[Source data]

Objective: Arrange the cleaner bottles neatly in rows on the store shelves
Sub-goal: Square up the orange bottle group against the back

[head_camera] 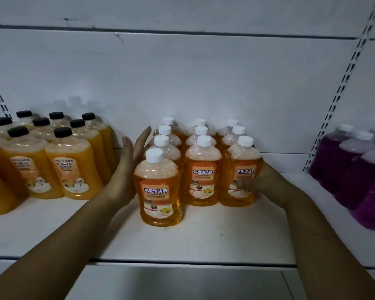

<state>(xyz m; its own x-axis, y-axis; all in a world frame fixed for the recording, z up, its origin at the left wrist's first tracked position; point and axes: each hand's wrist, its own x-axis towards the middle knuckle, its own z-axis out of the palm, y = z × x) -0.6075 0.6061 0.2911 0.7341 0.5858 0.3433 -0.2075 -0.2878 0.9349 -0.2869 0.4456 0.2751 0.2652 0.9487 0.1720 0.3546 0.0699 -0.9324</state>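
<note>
Orange cleaner bottles with white caps stand in three columns on the white shelf (204, 239). The left column reaches furthest forward, ending in the front left bottle (158, 191). My left hand (128, 161) is flat with straight fingers, palm against the left side of that column. My right hand (266, 180) wraps around the right side of the front right bottle (241, 176). Its fingertips show blurred at the bottle's label. The middle front bottle (201, 176) stands between them.
A group of black-capped orange bottles (72, 167) stands to the left, close to my left hand. Purple bottles with white caps (359, 169) stand at the far right. Slotted uprights (342, 87) run up the back panel. The shelf's front edge (182, 262) lies below my forearms.
</note>
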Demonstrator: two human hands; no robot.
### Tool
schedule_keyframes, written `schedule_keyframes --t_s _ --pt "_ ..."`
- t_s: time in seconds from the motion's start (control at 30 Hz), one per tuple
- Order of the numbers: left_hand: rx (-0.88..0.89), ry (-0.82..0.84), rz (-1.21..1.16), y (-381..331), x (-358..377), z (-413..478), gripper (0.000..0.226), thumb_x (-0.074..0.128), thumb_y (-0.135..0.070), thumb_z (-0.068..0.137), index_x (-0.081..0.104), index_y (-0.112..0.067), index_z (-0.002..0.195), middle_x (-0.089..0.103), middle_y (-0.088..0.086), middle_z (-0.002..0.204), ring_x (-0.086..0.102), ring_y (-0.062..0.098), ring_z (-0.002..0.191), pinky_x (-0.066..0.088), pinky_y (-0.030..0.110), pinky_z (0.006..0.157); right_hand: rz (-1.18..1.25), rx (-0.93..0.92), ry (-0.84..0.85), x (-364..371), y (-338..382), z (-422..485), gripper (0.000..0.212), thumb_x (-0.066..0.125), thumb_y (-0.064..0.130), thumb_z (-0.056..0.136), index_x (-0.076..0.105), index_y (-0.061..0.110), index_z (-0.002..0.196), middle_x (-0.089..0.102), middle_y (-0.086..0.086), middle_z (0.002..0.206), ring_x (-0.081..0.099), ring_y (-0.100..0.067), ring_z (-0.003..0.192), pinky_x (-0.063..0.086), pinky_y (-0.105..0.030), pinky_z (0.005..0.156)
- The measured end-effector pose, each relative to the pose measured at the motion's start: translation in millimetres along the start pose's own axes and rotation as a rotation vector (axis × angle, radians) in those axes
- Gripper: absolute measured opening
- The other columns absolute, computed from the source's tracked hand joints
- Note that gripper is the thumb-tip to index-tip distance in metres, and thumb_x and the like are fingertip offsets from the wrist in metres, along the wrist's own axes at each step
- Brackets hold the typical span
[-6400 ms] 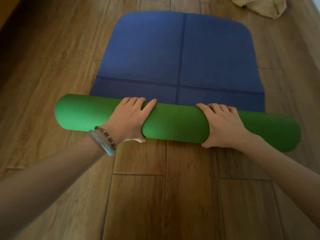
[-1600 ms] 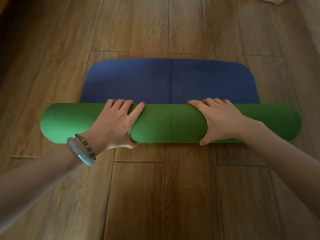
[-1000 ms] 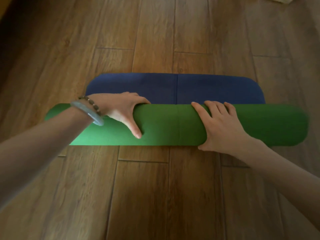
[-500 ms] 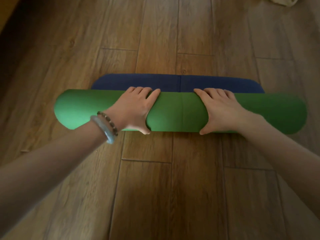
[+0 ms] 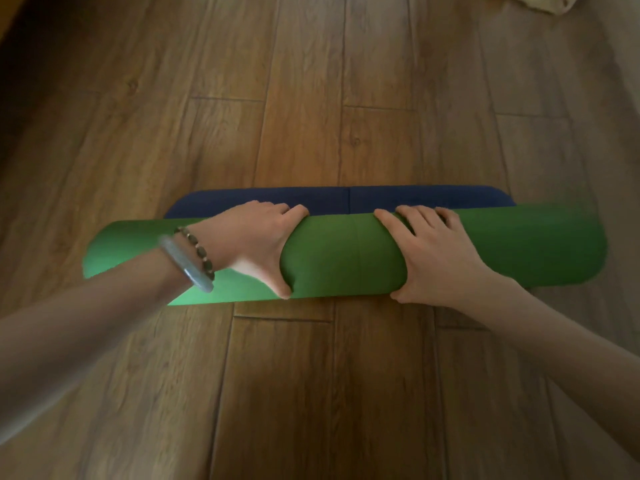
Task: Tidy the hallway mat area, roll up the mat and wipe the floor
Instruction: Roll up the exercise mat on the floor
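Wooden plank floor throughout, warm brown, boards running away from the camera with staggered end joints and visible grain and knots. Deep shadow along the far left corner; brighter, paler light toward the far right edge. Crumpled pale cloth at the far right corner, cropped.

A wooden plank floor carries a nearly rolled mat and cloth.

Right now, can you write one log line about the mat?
step: rolling mat | left hand: grips roll | right hand: grips roll | flat part left: thin blue strip | floor: not wiped yet
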State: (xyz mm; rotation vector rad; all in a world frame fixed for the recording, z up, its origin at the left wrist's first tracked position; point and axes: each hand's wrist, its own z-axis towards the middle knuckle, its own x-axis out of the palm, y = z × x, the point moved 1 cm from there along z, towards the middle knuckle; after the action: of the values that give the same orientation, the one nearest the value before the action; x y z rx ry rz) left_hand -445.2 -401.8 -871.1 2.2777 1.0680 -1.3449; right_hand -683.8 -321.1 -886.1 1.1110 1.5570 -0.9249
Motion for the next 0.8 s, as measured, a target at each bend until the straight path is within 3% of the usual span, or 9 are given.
schedule_keyframes --t_s 0.1,0.2,0.27,0.37,0.47,0.57,0.67,0.8 --pt "0.046 0.162 -0.125 -14 13 -17 0.102 0.074 -0.07 0.047 0.028 -0.029 0.129 0.05 -0.011 0.108 0.051 0.01 0.094 0.048 0.031 0.087 0.033 -0.069 0.073 4 6 -25 0.116 0.07 0.066 0.045 0.03 0.016 0.142 0.052 -0.011 0.13 0.05 -0.031 0.119 0.036 -0.053 0.099" --pt "0.042 0.244 -0.291 -13 18 -18 0.101 0.079 -0.063 0.049 0.028 -0.034 0.13 0.05 -0.015 0.113 0.05 0.006 0.098 0.048 0.029 0.088 0.059 -0.1 0.269 -9 7 -24 0.118 0.068 0.068 0.054 0.011 0.025 0.147 0.035 -0.001 0.141 0.035 -0.022 0.129 0.026 -0.045 0.107" --pt "0.039 0.233 -0.384 -8 14 -17 0.104 0.081 -0.059 0.05 0.026 -0.036 0.136 0.045 -0.017 0.124 0.044 0.004 0.109 0.042 0.028 0.096 0.087 -0.109 0.349 -17 4 -11 0.12 0.071 0.067 0.055 0.005 0.028 0.146 0.032 0.003 0.141 0.032 -0.019 0.129 0.026 -0.043 0.108" --pt "0.054 0.109 -0.319 -4 9 -23 0.108 0.075 -0.064 0.058 0.017 -0.036 0.145 0.03 -0.02 0.136 0.029 0.002 0.123 0.027 0.026 0.107 0.185 -0.097 0.473 -24 -3 10 0.121 0.077 0.063 0.05 0.009 0.031 0.144 0.037 0.006 0.134 0.035 -0.018 0.124 0.03 -0.043 0.104" --pt "0.041 -0.086 -0.194 -12 19 -39 0.109 0.061 -0.075 0.063 0.012 -0.028 0.149 0.027 -0.012 0.148 0.027 0.007 0.131 0.017 0.023 0.109 0.26 -0.07 0.584 -31 -10 27 0.119 0.082 0.058 0.047 0.016 0.033 0.143 0.04 0.008 0.125 0.039 -0.016 0.117 0.035 -0.039 0.097" --pt "0.008 -0.252 0.044 -25 35 -41 0.129 0.044 -0.09 0.047 0.024 -0.009 0.146 0.045 0.008 0.141 0.047 0.025 0.125 0.032 0.036 0.107 0.349 -0.038 0.664 -36 -14 38 0.119 0.085 0.053 0.046 0.019 0.034 0.142 0.041 0.009 0.125 0.042 -0.015 0.114 0.042 -0.038 0.096" --pt "-0.008 -0.29 0.087 -28 43 -37 0.133 0.054 -0.085 0.04 0.029 -0.005 0.142 0.052 0.016 0.133 0.054 0.032 0.118 0.043 0.044 0.098 0.292 -0.045 0.595 -35 -11 31 0.123 0.083 0.055 0.049 0.009 0.038 0.145 0.035 0.005 0.137 0.035 -0.019 0.125 0.032 -0.043 0.106" --pt "0.019 -0.187 0.057 -19 27 -28 0.126 0.065 -0.078 0.05 0.015 -0.014 0.147 0.039 0.006 0.143 0.043 0.024 0.127 0.033 0.037 0.106 0.091 -0.007 0.214 -18 9 -10 0.127 0.079 0.053 0.058 -0.006 0.029 0.148 0.017 -0.008 0.152 0.014 -0.028 0.141 0.006 -0.051 0.115"
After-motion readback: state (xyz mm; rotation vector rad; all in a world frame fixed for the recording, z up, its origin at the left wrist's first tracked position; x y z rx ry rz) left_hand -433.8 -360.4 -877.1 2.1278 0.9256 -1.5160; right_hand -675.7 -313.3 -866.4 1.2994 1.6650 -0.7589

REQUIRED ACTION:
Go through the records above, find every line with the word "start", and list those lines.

WRITTEN REPLY:
- t_s: time in seconds from the motion's start (control at 30 Hz), one per tuple
- The measured end-effector pose, each relative to the pose measured at the motion's start: translation in millimetres along the start pose's own axes and rotation as a rotation vector (axis × angle, radians) in those axes

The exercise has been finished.